**TASK DETAILS**
Set down the entries below exactly; drop the pictures.

**DATA FOR PROCESSING**
━━━━━━━━━━━━━━━━━━━━━━━━━━━━━━

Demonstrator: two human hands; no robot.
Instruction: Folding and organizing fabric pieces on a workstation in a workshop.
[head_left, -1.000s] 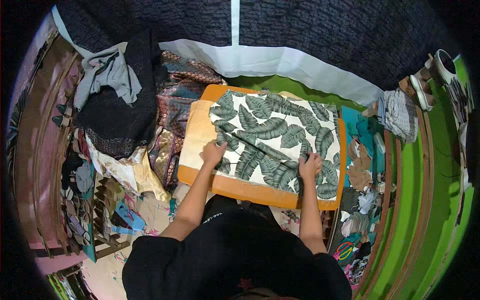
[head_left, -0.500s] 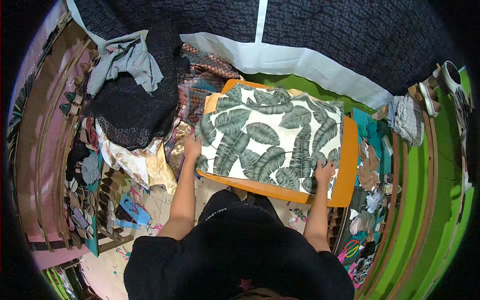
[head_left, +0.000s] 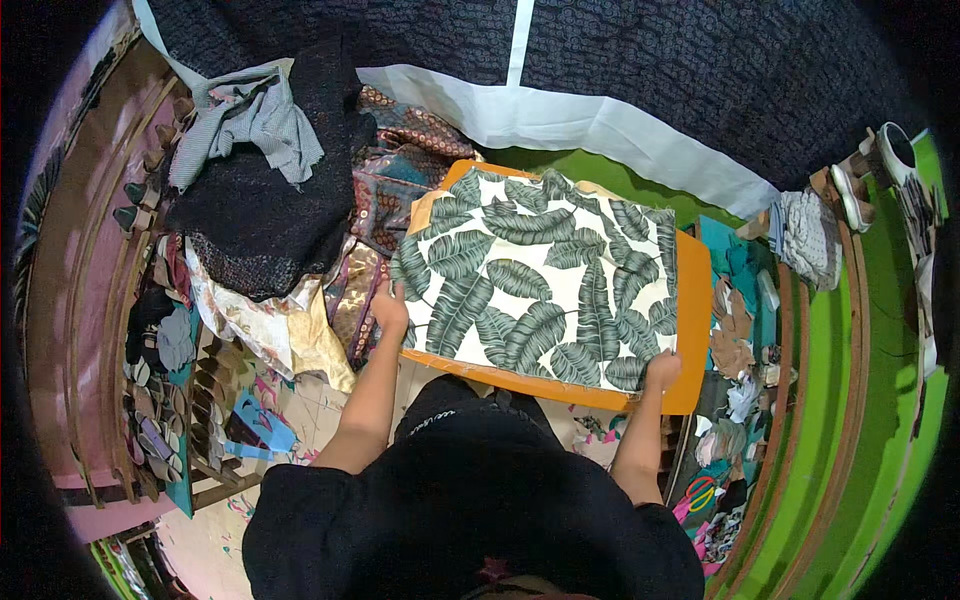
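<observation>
At the far left, brown rails (head_left: 90, 300) curve along the lens rim, their ends lost in the black border; the small dark items beside them are hard to identify. A grey striped cloth (head_left: 240, 125) lies over a black cloth (head_left: 250, 225), covering part of it, and a white-and-gold cloth (head_left: 245, 310) emerges below. To their right, a reddish patterned cloth (head_left: 400, 130) is partly concealed by the black one.

The left hand (head_left: 388, 308) stands at the left edge of the leaf-printed fabric (head_left: 520, 280), fingers pointing up and away from the body, forearm slanting inward; whether it grips the edge cannot be told. The fabric lies spread over an orange table (head_left: 695, 300), hiding most of its top; a tan piece (head_left: 421, 213) shows only at the upper left. The black shirt (head_left: 470, 510) is cut off below. Behind hangs a dark curtain (head_left: 650, 90) with a white lower band.

The right hand (head_left: 661, 370) is at the fabric's lower right corner, forearm nearly upright, its fingertips obscured; its closure cannot be determined. Farther right, coloured scissor handles (head_left: 700, 493) lie among scraps, the blades indistinct, beside a bright green surface (head_left: 815, 400).
</observation>
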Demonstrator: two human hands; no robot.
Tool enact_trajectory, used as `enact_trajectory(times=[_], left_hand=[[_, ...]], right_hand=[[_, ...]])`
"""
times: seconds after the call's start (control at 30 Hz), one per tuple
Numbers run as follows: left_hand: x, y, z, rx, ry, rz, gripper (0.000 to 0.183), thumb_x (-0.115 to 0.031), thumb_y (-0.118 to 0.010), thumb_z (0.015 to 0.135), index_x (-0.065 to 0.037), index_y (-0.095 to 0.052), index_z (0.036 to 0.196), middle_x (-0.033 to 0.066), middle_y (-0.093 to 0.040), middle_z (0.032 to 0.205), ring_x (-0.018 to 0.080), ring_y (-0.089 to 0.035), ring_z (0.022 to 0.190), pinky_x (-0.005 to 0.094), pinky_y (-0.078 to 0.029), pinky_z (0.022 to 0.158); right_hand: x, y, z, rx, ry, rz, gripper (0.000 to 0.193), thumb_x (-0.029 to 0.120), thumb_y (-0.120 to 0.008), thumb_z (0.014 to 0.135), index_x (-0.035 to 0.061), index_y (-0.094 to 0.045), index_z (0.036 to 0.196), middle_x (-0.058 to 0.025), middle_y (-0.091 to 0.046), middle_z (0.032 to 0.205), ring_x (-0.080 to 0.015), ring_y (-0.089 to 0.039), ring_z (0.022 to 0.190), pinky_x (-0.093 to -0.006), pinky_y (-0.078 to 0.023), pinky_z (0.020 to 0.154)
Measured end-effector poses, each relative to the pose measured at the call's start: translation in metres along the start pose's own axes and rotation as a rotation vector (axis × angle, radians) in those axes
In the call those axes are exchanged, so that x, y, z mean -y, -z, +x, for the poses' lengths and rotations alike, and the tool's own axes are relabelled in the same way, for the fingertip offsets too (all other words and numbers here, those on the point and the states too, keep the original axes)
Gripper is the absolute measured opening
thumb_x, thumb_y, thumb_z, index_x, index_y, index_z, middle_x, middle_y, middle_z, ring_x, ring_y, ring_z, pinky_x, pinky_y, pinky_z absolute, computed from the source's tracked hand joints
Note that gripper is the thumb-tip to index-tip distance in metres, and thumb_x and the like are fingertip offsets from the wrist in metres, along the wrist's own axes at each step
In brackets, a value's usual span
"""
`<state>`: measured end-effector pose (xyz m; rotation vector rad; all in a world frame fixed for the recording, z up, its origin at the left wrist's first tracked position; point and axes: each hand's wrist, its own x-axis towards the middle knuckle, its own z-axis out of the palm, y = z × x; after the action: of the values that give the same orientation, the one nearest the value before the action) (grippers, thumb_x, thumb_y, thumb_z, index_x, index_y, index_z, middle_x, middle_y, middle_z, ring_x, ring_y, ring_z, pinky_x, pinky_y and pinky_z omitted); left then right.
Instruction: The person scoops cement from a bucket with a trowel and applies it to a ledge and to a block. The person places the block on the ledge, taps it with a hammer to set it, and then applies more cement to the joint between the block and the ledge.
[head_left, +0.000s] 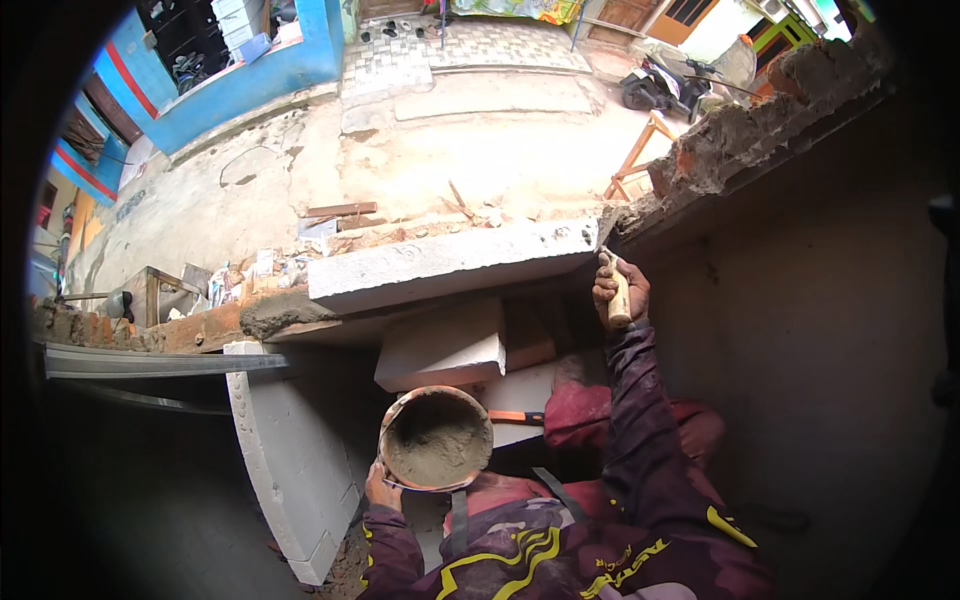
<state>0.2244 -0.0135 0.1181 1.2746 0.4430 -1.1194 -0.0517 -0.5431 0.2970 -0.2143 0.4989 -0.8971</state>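
My left hand (381,488) grips the lower left side of a round bucket (386,428). Grey wet mortar (440,442) lies inside it. Raised and stretched forward, my right hand (630,285) is closed around the pale handle of a trowel (619,305). The trowel's dark blade points away from me, at the right end of a long white block (450,264) laid on the wall top. That end meets a rough, broken edge of brick and mortar (720,150). How much mortar is on the blade, I cannot tell.
White blocks (440,345) are stacked below the wall top. Near the bucket lies an orange-and-black handled tool (515,417). At left are an upright white block (290,460), metal channels (150,364) and a mortar patch (285,312). Outside, a motorbike (660,88) stands beyond a wooden frame (638,158).
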Motion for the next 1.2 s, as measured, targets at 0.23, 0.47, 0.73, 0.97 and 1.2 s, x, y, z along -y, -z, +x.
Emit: enact_trajectory(times=[0.23,0.47,0.73,0.97,1.2], left_hand=[[-0.001,-0.001,-0.001,0.034,0.001,-0.001,0.048,-0.032,-0.047,0.101,-0.004,-0.049,0.140,0.0161,-0.054,0.137,0.0302,-0.056,0.123,0.0457,-0.044,0.105],[-0.001,0.000,0.000,0.039,-0.001,-0.033,0.048,-0.031,-0.048,0.101,-0.003,-0.048,0.141,0.0167,-0.055,0.136,0.0314,-0.056,0.123,0.0470,-0.043,0.105],[0.001,0.007,0.004,0.070,0.013,-0.042,0.048,-0.030,-0.049,0.101,-0.004,-0.048,0.141,0.0165,-0.054,0.137,0.0316,-0.054,0.125,0.0482,-0.043,0.107],[0.000,0.010,0.005,0.126,0.009,-0.040,0.048,-0.030,-0.047,0.102,-0.005,-0.047,0.142,0.0158,-0.053,0.140,0.0318,-0.053,0.127,0.0493,-0.042,0.108],[0.000,0.006,0.003,0.099,0.003,-0.028,0.048,-0.031,-0.050,0.098,-0.006,-0.051,0.138,0.0141,-0.057,0.133,0.0291,-0.056,0.121,0.0461,-0.043,0.105]], right_hand=[[0.006,0.004,-0.018,-0.155,-0.160,-0.448,0.042,0.029,-0.058,0.095,0.0003,-0.053,0.126,-0.0043,-0.058,0.081,-0.0122,-0.054,0.057,-0.0288,-0.050,0.051],[0.003,-0.004,-0.021,-0.387,-0.230,-0.973,0.022,0.022,-0.069,0.089,0.0061,-0.061,0.102,-0.0041,-0.060,0.072,-0.0144,-0.060,0.051,-0.0308,-0.053,0.043],[-0.029,0.019,-0.022,-0.461,-0.005,-1.012,0.019,0.023,-0.068,0.092,0.0064,-0.059,0.096,-0.0046,-0.059,0.071,-0.0143,-0.058,0.047,-0.0298,-0.051,0.041],[-0.064,0.021,-0.033,-0.656,0.246,-1.294,0.018,0.016,-0.072,0.085,0.0003,-0.064,0.091,-0.0040,-0.061,0.072,-0.0128,-0.060,0.053,-0.0301,-0.052,0.043],[-0.055,-0.051,-0.033,-0.347,0.201,-1.130,0.019,0.018,-0.071,0.089,0.0019,-0.064,0.096,-0.0033,-0.061,0.072,-0.0109,-0.058,0.052,-0.0268,-0.050,0.045]])
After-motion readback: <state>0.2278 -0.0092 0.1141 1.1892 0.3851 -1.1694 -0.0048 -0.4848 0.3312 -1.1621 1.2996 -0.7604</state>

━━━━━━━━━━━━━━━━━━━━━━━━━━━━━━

**ANSWER BELOW**
Demonstrator: two human hands; no robot.
Instruction: Folding and organizing fabric pieces on a workstation in a workshop.
[head_left, -1.000s] 
[head_left, -0.500s] 
[head_left, +0.000s] 
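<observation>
At the far left, brown rails (head_left: 90, 300) curve along the lens rim, their ends lost in the black border; the small dark items beside them are hard to identify. A grey striped cloth (head_left: 240, 125) lies over a black cloth (head_left: 250, 225), covering part of it, and a white-and-gold cloth (head_left: 245, 310) emerges below. To their right, a reddish patterned cloth (head_left: 400, 130) is partly concealed by the black one.

The left hand (head_left: 388, 308) stands at the left edge of the leaf-printed fabric (head_left: 520, 280), fingers pointing up and away from the body, forearm slanting inward; whether it grips the edge cannot be told. The fabric lies spread over an orange table (head_left: 695, 300), hiding most of its top; a tan piece (head_left: 421, 213) shows only at the upper left. The black shirt (head_left: 470, 510) is cut off below. Behind hangs a dark curtain (head_left: 650, 90) with a white lower band.

The right hand (head_left: 661, 370) is at the fabric's lower right corner, forearm nearly upright, its fingertips obscured; its closure cannot be determined. Farther right, coloured scissor handles (head_left: 700, 493) lie among scraps, the blades indistinct, beside a bright green surface (head_left: 815, 400).
</observation>
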Demonstrator: two human hands; no robot.
Tool enact_trajectory, used as `enact_trajectory(times=[_], left_hand=[[_, ...]], right_hand=[[_, ...]])`
"""
times: seconds after the call's start (control at 30 Hz), one per tuple
Numbers run as follows: left_hand: x, y, z, rx, ry, rz, gripper (0.000 to 0.183), thumb_x (-0.115 to 0.031), thumb_y (-0.118 to 0.010), thumb_z (0.015 to 0.135), index_x (-0.065 to 0.037), index_y (-0.095 to 0.052), index_z (0.036 to 0.196), middle_x (-0.033 to 0.066), middle_y (-0.093 to 0.040), middle_z (0.032 to 0.205), ring_x (-0.018 to 0.080), ring_y (-0.089 to 0.035), ring_z (0.022 to 0.190), pinky_x (-0.005 to 0.094), pinky_y (-0.078 to 0.029), pinky_z (0.022 to 0.158); right_hand: x, y, z, rx, ry, rz, gripper (0.000 to 0.193), thumb_x (-0.029 to 0.120), thumb_y (-0.120 to 0.008), thumb_z (0.014 to 0.135), index_x (-0.035 to 0.061), index_y (-0.094 to 0.045), index_z (0.036 to 0.196), middle_x (-0.058 to 0.025), middle_y (-0.091 to 0.046), middle_z (0.032 to 0.205), ring_x (-0.080 to 0.015), ring_y (-0.089 to 0.039), ring_z (0.022 to 0.190), pinky_x (-0.093 to -0.006), pinky_y (-0.078 to 0.023), pinky_z (0.020 to 0.154)
Measured end-effector poses, each relative to the pose measured at the call's start: translation in metres along the start pose's own axes and rotation as a rotation vector (axis × angle, radians) in those axes
In the call those axes are exchanged, so that x, y, z mean -y, -z, +x, for the poses' lengths and rotations alike, and the tool's own axes are relabelled in the same way, for the fingertip offsets too (all other words and numbers here, those on the point and the states too, keep the original axes)
Gripper is the absolute measured opening
thumb_x, thumb_y, thumb_z, index_x, index_y, index_z, middle_x, middle_y, middle_z, ring_x, ring_y, ring_z, pinky_x, pinky_y, pinky_z absolute, computed from the source's tracked hand joints
Note that gripper is the thumb-tip to index-tip distance in metres, and thumb_x and the like are fingertip offsets from the wrist in metres, along the wrist's own axes at each step
In brackets, a value's usual span
"""
`<state>`: measured end-effector pose (xyz m; rotation vector rad; all in a world frame fixed for the recording, z up, its origin at the left wrist's first tracked position; point and axes: each hand's wrist, its own x-axis towards the middle knuckle, its own z-axis out of the palm, y = z × x; after the action: of the values that give the same orientation, the one nearest the value before the action) (grippers, thumb_x, thumb_y, thumb_z, index_x, index_y, index_z, middle_x, middle_y, middle_z, ring_x, ring_y, ring_z, pinky_x, pinky_y and pinky_z omitted); left then right.
Instruction: The person scoops cement from a bucket with a trowel and applies it to a ledge and to a block. The person places the block on the ledge, taps it with a hammer to set it, and then applies more cement to the joint between the block and the ledge.
[head_left, +0.000s] 
<state>0.2244 -0.0135 0.1181 1.2746 0.4430 -1.1194 -0.0517 -0.5431 0.2970 -0.2143 0.4989 -0.8971</state>
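My left hand (381,488) grips the lower left side of a round bucket (386,428). Grey wet mortar (440,442) lies inside it. Raised and stretched forward, my right hand (630,285) is closed around the pale handle of a trowel (619,305). The trowel's dark blade points away from me, at the right end of a long white block (450,264) laid on the wall top. That end meets a rough, broken edge of brick and mortar (720,150). How much mortar is on the blade, I cannot tell.
White blocks (440,345) are stacked below the wall top. Near the bucket lies an orange-and-black handled tool (515,417). At left are an upright white block (290,460), metal channels (150,364) and a mortar patch (285,312). Outside, a motorbike (660,88) stands beyond a wooden frame (638,158).
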Motion for the next 1.2 s, as measured, targets at 0.23, 0.47, 0.73, 0.97 and 1.2 s, x, y, z along -y, -z, +x.
Emit: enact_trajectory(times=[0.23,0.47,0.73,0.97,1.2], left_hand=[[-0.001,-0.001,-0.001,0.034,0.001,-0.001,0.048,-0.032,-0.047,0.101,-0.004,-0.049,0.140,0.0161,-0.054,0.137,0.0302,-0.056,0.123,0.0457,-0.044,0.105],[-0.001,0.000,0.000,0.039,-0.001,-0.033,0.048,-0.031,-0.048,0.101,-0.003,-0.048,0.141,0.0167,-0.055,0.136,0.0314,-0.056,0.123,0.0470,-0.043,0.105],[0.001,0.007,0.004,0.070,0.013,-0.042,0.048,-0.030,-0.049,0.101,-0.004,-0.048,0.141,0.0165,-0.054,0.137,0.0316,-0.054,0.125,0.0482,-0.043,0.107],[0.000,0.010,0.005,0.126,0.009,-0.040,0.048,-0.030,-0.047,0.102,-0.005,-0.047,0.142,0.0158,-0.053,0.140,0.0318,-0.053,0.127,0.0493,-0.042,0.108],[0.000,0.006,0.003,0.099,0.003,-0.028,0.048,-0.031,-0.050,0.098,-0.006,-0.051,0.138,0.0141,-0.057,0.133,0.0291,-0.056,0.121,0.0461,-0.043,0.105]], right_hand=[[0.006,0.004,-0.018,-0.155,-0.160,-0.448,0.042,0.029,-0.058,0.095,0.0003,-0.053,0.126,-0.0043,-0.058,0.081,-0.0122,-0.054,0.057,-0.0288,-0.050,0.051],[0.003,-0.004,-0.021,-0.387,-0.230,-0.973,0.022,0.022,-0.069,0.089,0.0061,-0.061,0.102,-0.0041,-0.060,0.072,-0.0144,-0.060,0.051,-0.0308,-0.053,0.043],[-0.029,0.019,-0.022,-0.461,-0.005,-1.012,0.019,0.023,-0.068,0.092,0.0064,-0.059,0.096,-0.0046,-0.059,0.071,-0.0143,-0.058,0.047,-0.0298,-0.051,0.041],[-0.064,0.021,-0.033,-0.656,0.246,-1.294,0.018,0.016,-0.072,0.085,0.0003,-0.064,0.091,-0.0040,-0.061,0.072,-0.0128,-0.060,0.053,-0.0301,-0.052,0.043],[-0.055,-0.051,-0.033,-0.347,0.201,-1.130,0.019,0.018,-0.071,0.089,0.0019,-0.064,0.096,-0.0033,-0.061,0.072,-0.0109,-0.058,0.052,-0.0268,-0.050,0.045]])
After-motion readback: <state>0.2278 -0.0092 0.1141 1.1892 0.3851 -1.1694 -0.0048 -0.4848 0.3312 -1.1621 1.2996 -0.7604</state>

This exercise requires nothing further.